WHAT YOU WILL DO: Read the records beneath this task and copy every line that contains the string "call".

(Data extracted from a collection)
********************

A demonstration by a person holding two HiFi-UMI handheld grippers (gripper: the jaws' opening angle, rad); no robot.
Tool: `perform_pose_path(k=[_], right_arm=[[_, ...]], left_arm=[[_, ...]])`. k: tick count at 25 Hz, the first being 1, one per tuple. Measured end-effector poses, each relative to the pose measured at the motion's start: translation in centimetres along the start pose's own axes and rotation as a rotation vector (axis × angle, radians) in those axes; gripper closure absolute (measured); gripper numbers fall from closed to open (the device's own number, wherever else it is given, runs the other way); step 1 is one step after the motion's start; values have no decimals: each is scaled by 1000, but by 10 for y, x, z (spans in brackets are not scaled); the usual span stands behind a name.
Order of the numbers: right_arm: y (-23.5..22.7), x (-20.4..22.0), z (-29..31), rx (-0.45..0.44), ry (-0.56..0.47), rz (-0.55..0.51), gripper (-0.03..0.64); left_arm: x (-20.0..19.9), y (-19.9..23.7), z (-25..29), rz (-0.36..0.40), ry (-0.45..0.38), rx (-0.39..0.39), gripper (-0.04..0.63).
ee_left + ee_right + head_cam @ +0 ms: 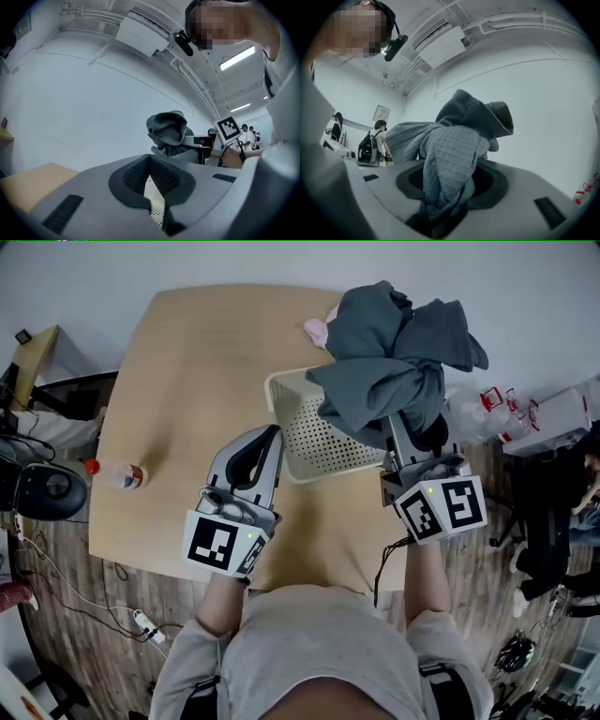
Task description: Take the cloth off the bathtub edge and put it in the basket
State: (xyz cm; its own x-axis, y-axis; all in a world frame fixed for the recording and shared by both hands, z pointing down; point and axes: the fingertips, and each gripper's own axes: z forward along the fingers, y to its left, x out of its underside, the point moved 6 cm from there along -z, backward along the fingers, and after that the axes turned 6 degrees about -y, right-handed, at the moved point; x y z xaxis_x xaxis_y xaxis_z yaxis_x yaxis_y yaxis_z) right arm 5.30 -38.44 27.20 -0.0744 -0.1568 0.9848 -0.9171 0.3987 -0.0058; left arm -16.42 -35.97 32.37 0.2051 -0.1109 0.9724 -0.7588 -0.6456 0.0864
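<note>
Right gripper (pixel 411 432), nearest the person, has its jaws clamped on a bunched grey cloth (pixel 394 352). In the right gripper view a waffle-textured fold is wedged deep between the pads, and the rest of the cloth billows up and forward over the tips. Left gripper (pixel 267 442) sits beside it with its jaws closed together and nothing between them.

Just beyond both grippers, a white perforated basket (pixel 277 404) stands on a light wooden table (pixel 187 381). The cloth is held up above the basket's right side. Much of its bulk spreads past the far and right rim, not over the middle. No bathtub is in sight.

Judged risks: if the jaws open here, the cloth could drape over the rim or slide outside. The deeply wedged fold might cling to the pads and drag. The basket looks light and nothing braces it, so a push from the cloth or gripper could shift it.

Farther left, well apart from the basket, a bottle (pixel 117 474) with a red cap lies on the table.
</note>
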Motion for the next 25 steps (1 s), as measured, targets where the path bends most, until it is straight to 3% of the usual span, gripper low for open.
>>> perform_pose_path(k=[13, 25], right_arm=[[-3, 105, 39, -79, 339, -52, 426], [-2, 175, 54, -185, 680, -191, 430]], left_arm=[[31, 29, 3, -61, 48, -16, 598], [51, 44, 2, -107, 67, -32, 598]])
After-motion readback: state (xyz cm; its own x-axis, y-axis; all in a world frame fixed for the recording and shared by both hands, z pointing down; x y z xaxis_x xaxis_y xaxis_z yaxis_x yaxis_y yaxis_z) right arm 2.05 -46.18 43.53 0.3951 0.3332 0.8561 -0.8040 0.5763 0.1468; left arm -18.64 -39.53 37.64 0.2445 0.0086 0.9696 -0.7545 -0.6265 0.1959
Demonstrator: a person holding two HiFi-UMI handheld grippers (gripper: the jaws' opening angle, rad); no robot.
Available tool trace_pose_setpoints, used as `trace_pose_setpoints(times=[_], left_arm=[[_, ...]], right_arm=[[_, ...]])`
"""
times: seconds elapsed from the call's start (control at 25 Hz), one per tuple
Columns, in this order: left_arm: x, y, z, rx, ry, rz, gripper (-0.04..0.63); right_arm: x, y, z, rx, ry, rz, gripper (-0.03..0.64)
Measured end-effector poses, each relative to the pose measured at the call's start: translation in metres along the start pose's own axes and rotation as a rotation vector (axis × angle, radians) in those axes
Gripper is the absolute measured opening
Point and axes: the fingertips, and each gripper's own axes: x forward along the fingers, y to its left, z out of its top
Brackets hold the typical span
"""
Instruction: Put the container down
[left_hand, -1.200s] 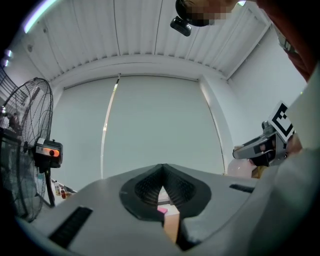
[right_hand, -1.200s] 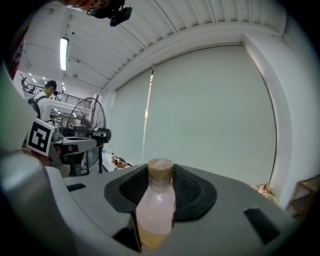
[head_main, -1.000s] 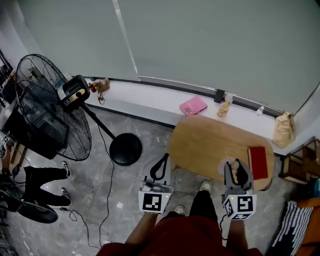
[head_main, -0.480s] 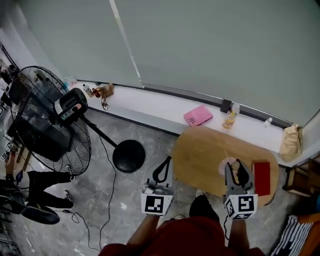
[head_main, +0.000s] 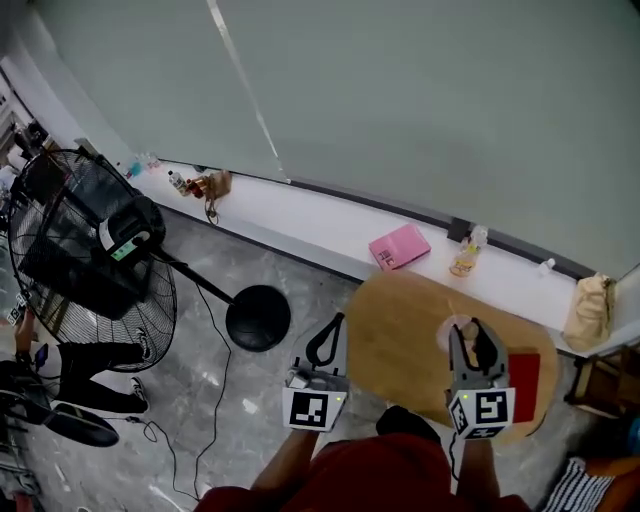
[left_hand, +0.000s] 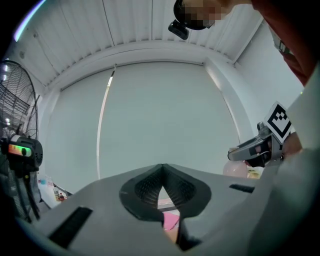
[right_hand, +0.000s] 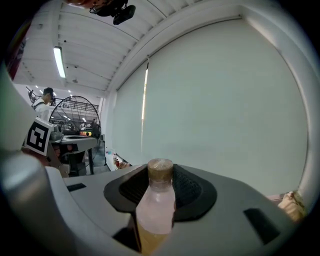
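Left gripper (head_main: 322, 342) hangs pinched together, empty; right gripper (head_main: 472, 338) grips the container (right_hand: 156, 202), a capped bottle, upright over the wooden table (head_main: 405, 325). Best lower it straight, base flat on bare wood clear of the red book (head_main: 524, 385), then release.

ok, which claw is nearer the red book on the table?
Right. The right claw, gripping a bottle, sits beside the red book; the left claw is off the table.
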Motion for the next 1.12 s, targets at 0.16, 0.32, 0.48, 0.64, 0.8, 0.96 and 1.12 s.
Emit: trace_pose_setpoints(times=[0.16, 0.32, 0.48, 0.64, 0.8, 0.96, 1.12], left_arm=[[0.031, -0.004, -0.006, -0.006, 0.004, 0.014, 0.005], [0.058, -0.01, -0.015, 0.002, 0.036, 0.022, 0.005], [0.079, -0.02, -0.029, 0.007, 0.067, 0.05, 0.005], [0.094, -0.024, -0.042, 0.014, 0.093, 0.075, 0.005], [0.1, -0.019, -0.061, 0.006, 0.122, 0.09, 0.005], [0.105, -0.008, -0.087, -0.018, 0.136, 0.075, 0.005], [0.107, 0.001, -0.119, 0.036, 0.176, 0.002, 0.005]], right_arm=[[0.028, -0.021, -0.004, -0.008, 0.021, 0.035, 0.141], [0.053, -0.041, -0.012, -0.007, 0.047, 0.07, 0.141], [0.071, -0.059, -0.029, 0.0, 0.066, 0.105, 0.141], [0.09, -0.071, -0.048, 0.006, 0.093, 0.13, 0.141], [0.105, -0.064, -0.065, 0.015, 0.125, 0.158, 0.141], [0.122, -0.047, -0.086, 0.011, 0.173, 0.185, 0.141], [0.142, -0.03, -0.112, 0.009, 0.228, 0.196, 0.141]])
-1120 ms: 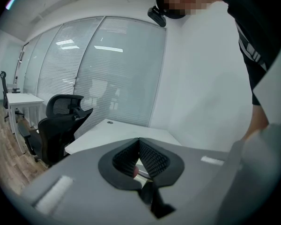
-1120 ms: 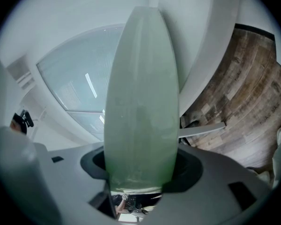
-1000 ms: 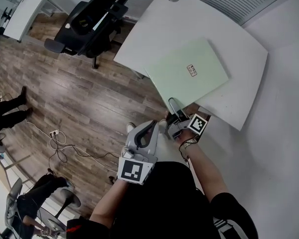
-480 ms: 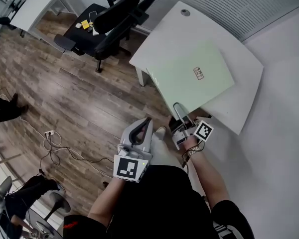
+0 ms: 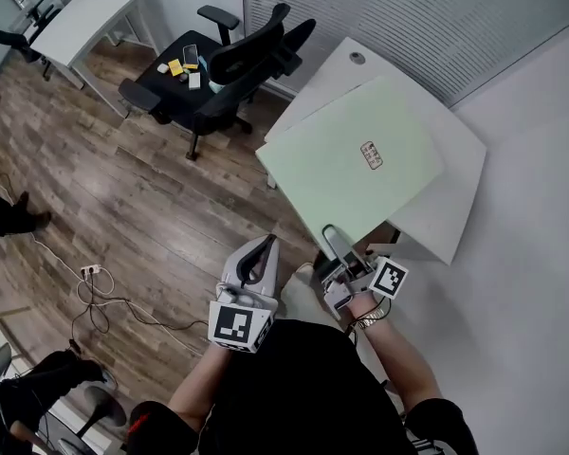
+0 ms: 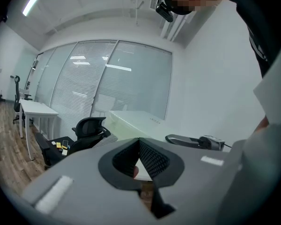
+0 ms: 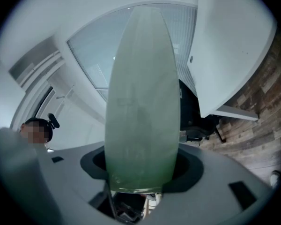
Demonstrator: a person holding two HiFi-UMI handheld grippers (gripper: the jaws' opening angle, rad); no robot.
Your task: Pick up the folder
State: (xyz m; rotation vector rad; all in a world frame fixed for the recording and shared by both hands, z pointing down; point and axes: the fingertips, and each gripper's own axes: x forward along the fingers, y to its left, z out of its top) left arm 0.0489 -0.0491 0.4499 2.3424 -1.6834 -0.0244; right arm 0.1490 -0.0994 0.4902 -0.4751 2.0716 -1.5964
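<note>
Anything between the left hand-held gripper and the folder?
No. Head view: only wood floor shows behind the gap between left hand-held gripper and folder.

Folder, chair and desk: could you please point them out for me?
folder (image 5: 341,173): head view, middle of its green cover.
chair (image 5: 251,53): head view, its black backrest.
desk (image 5: 455,199): head view, bare top right of folder.

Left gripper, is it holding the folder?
No, the left gripper holds nothing; the right gripper grips the green folder by its edge.

Bright, even office light; both gripper views bend fisheye-round, corners black.
</note>
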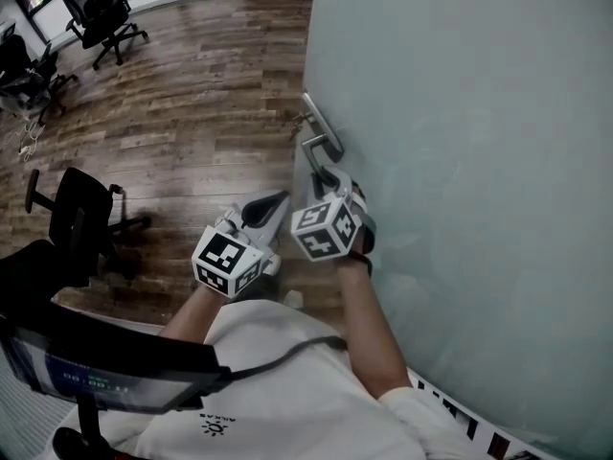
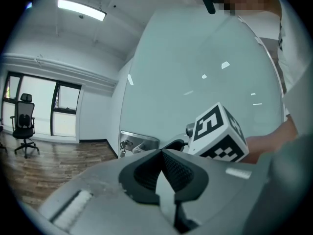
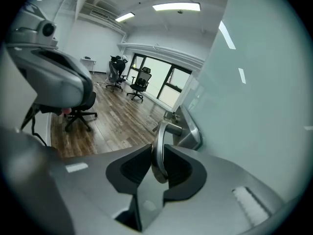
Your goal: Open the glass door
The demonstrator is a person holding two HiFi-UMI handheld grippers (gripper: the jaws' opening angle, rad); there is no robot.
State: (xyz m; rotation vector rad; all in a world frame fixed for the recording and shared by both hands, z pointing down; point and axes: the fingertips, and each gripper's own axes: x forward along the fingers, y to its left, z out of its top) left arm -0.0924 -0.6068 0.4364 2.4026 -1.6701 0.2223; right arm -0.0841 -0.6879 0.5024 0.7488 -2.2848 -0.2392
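Glass door (image 1: 460, 161), a frosted panel, fills the right half of the head view, with its free edge running down the middle of the frame and its lever handle (image 1: 321, 147) on a lock plate (image 1: 319, 123) just right of that edge. The grasp looks done: the right gripper (image 1: 330, 182) is clenched on the lever, and in the right gripper view the metal bar (image 3: 159, 151) stands upright between the dark pads with both seeming to press on it. The left gripper (image 1: 273, 204) hangs just left of it, jaws closed together on nothing (image 2: 162, 173), taking no part. No jamb shows beside the door's edge, only wooden floor (image 1: 192, 113), so the door may already be off its frame, though how far I cannot tell. What is left, by my reading, is swinging the panel wide and then letting go of the lever.
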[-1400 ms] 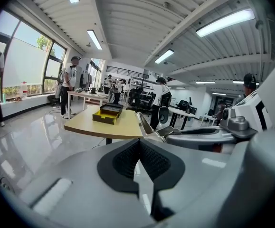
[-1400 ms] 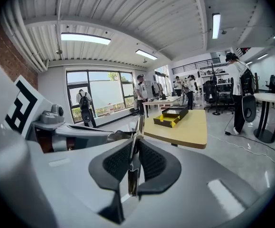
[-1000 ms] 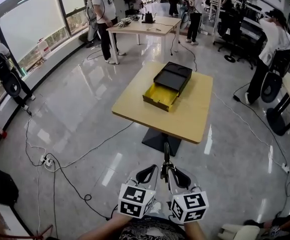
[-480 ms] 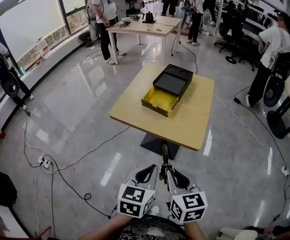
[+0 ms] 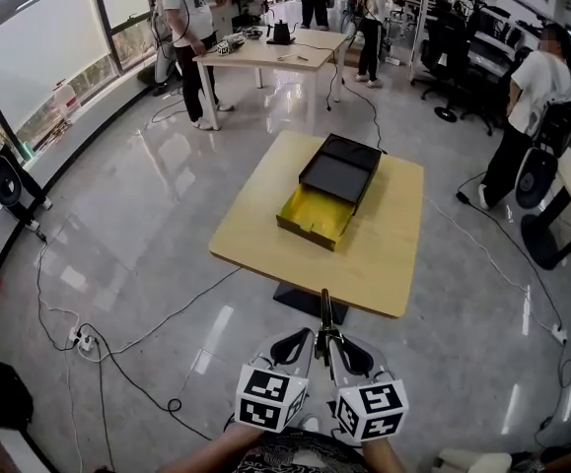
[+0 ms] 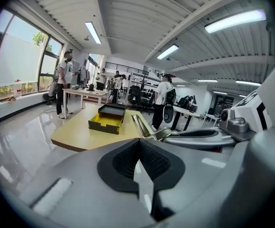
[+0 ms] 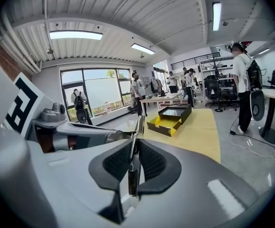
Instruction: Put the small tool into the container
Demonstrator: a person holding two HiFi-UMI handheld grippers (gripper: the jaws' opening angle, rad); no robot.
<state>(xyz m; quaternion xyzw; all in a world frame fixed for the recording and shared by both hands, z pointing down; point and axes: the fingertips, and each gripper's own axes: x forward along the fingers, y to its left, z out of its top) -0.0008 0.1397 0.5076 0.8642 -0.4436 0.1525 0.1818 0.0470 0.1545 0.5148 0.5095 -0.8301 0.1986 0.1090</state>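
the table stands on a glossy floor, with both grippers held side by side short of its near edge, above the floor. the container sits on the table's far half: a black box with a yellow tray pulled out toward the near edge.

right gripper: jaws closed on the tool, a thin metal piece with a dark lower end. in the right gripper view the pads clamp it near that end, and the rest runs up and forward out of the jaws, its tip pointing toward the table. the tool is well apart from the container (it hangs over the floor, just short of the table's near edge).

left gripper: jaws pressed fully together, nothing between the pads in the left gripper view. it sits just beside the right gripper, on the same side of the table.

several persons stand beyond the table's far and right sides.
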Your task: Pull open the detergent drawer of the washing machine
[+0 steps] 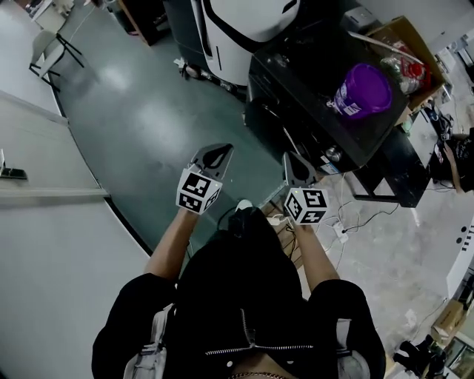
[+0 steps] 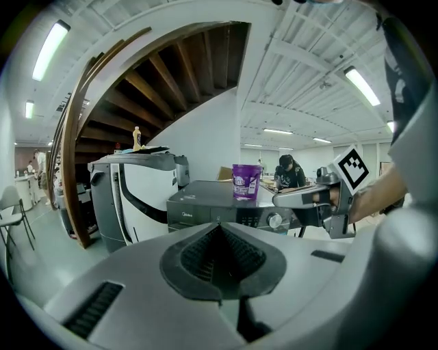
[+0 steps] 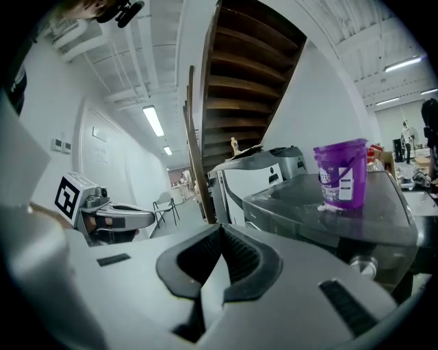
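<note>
The dark washing machine [image 1: 311, 96] stands ahead and to the right of me, with a purple bucket [image 1: 362, 90] on its lid. In the left gripper view its front panel [image 2: 205, 217] faces me, with a round knob [image 2: 275, 220] to the right; the panel's left part looks flush. My left gripper [image 1: 216, 153] is shut and empty, a good way short of the machine, its joined tips [image 2: 219, 229] aimed at the panel. My right gripper [image 1: 295, 167] is also shut and empty, level beside the left one. Its view shows the bucket [image 3: 340, 174] and the machine's top [image 3: 308, 205] close on the right.
A white and black appliance [image 1: 244, 22] stands behind the washing machine. A folding chair [image 1: 48, 46] is at the far left, and a curved white wall [image 1: 59, 222] on my left. An open cardboard box [image 1: 411, 44] and floor cables [image 1: 348, 222] are on the right. A person [image 2: 291, 174] sits far behind.
</note>
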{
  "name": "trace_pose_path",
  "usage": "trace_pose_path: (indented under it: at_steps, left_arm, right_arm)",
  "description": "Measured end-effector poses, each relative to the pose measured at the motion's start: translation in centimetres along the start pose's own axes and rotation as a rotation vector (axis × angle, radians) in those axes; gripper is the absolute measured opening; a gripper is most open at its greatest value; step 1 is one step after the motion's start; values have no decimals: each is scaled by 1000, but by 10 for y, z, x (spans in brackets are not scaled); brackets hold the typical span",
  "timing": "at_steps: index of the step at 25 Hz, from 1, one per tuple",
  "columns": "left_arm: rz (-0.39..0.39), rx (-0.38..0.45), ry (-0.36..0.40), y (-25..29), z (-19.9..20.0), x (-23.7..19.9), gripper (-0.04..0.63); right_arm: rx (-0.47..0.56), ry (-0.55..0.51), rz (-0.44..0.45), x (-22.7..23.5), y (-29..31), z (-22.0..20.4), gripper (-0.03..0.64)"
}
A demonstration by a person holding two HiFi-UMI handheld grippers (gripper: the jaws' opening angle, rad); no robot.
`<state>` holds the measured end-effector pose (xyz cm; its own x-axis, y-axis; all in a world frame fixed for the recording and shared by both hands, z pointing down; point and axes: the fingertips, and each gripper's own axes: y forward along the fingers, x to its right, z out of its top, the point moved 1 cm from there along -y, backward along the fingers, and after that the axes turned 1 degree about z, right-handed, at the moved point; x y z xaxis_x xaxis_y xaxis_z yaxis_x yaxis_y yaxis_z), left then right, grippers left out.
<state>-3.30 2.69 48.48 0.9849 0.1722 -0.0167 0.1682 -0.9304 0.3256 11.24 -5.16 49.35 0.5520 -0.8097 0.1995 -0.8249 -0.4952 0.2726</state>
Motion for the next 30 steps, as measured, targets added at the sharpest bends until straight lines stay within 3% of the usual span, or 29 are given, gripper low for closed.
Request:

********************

RESPONSE BOX:
times: seconds elapsed from the call's start (control at 25 Hz), one per tuple
Measured end-effector poses, each relative to the pose measured at the call's start: translation in metres along the start pose's own axes and rotation as a rotation vector (axis × angle, radians) in those axes

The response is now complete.